Она опять улыбнулась и ничего мне не ответила.
Квартира профессора была просторной, в четыре комнаты с длинным и довольно широким коридором. Одна из комнат была больше других, и там стоял красивый овальный стол и несколько стульев с резными спинками. На потолке висела роскошная люстра с хрустальными подвесками. Это была столовая, как мне объяснила хозяйка. За столовой находилась кухня – тоже просторная, с большой газовой плитой. Я такую раньше никогда не видела и даже не знала, что такие бывают. Обернувшись к барыне, сказала:
– Так а как же я буду с ней управляться? У нас дома только печь да керосинка.
– Ничего, я всему тебя научу, – ответила хозяйка успокаивающим тоном.

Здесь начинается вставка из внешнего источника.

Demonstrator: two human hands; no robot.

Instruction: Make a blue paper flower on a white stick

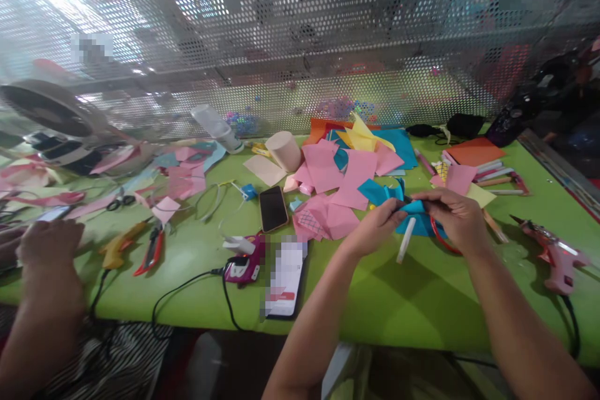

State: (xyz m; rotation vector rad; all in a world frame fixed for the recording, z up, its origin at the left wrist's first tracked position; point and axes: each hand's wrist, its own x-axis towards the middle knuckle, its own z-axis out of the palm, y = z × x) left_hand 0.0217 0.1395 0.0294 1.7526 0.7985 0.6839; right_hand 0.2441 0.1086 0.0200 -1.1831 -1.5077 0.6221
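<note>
Over the right part of the green table, my left hand and my right hand pinch a small piece of blue paper between them. A white stick slants down just below the paper. Red-handled scissors lie beside my right hand, partly hidden by it. More blue paper is close to my left fingertips. Pink paper sheets lie behind my left hand.
A pink glue gun is at the right, and phones and a purple glue gun are left of my forearm. Another person's hand rests far left, near a yellow glue gun. Metal mesh rises behind.
</note>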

Для меня была отведена совсем маленькая комната возле кухни, скорее даже не комната, а чулан, где окошко было под самым потолком и уже стояли кровать, шкаф, простой деревянный стул и тумбочка с будильником. Я поставила свой чемоданчик с вещами, который до сих пор держала в руке, на стул, прежде чем мы пошли дальше. Больше всего меня удивила туалетная комната. Почти всю ее занимала большая белая, как из фарфора, ванна с изогнутым краном, душем из золотого металла и ручками для горячей и холодной воды по двум сторонам. Всё это выглядело как дорогая посуда на картинках в журнале. Тут же стоял, несколько в стороне, сам туалет, про который я сразу и не поняла, что это такое и зачем. Всё в этом доме казалось странным, незнакомым и очень богатым.

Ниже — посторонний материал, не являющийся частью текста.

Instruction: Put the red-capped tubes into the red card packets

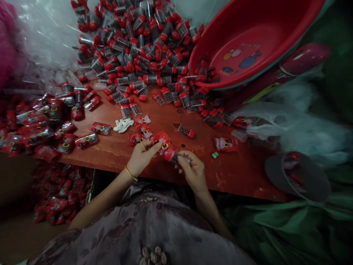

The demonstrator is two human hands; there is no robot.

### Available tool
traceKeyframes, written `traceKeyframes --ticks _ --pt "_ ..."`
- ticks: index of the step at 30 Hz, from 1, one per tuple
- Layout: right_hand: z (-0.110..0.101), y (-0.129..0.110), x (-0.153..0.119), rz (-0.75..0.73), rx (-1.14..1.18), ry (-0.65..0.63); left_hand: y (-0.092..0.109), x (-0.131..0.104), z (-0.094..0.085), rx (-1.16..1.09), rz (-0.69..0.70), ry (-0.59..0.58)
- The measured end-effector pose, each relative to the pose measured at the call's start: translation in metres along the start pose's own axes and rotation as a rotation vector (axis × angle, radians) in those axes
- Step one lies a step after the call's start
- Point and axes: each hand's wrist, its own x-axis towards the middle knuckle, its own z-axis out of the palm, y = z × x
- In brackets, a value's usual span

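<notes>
My left hand [142,156] pinches a flat red printed wrapper [163,139] between thumb and fingers, a gold bangle on its wrist. My right hand [193,168] is closed on a small clear tube with a red cap [174,156], its capped end pointing left. That cap meets the lower edge of the wrapper; whether it is inside, I cannot tell. Beyond my left hand lie a stack of similar red wrappers [136,138] and a clump of small white pieces [123,125]. A single capped tube [185,131] lies just past my hands.
A large heap of red-capped tubes [138,55] covers the back of the wooden table [154,106]. Wrapped red pieces [35,125] pile up at left, with more below the edge. A red basin [264,40] leans at back right. A grey container [298,176] stands at right.
</notes>
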Motion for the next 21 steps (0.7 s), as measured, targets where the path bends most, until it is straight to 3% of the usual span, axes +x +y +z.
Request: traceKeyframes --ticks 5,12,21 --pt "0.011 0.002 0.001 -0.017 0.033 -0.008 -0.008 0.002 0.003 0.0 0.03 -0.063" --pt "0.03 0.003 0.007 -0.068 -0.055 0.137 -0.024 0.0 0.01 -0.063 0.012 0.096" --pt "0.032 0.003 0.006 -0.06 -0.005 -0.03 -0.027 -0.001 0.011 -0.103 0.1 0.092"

По другой стороне коридора находилась хозяйская спальня. Это была совсем другая комната, не такая, как те, что я уже видела. Казалось, она полна воздуха и света. На окне легкий тюль, колыхающийся от приоткрытой двери на узкий балкон, на стенах две картины, а у кровати высокий торшер с абажуром, круглым и широким, как барабан. Во всем интерьере чувствовалась женская рука.
После спальни была еще одна дверь в просторную комнату с двумя окнами, длинным диваном вдоль стены, низким инкрустированным столиком с двумя, тоже низкими, креслами. У стены напротив, ближе к окну, стояло пианино. Крышка была поднята, белели клавиши, на подставке стояли открытые ноты и лежала плитка шоколада в цветной бумажной обертке. Небольшой кусочек был отломан или откушен с краю, и вокруг коричневого разлома в разорванной упаковке виднелась серебристо-желтая фольга и немного шоколадных крошек. Хозяева называли эту комнату «салон». Наверное, мое описание неточное и неполное, но это то, что бросилось мне в глаза в первые минуты и запомнилось на долгие годы.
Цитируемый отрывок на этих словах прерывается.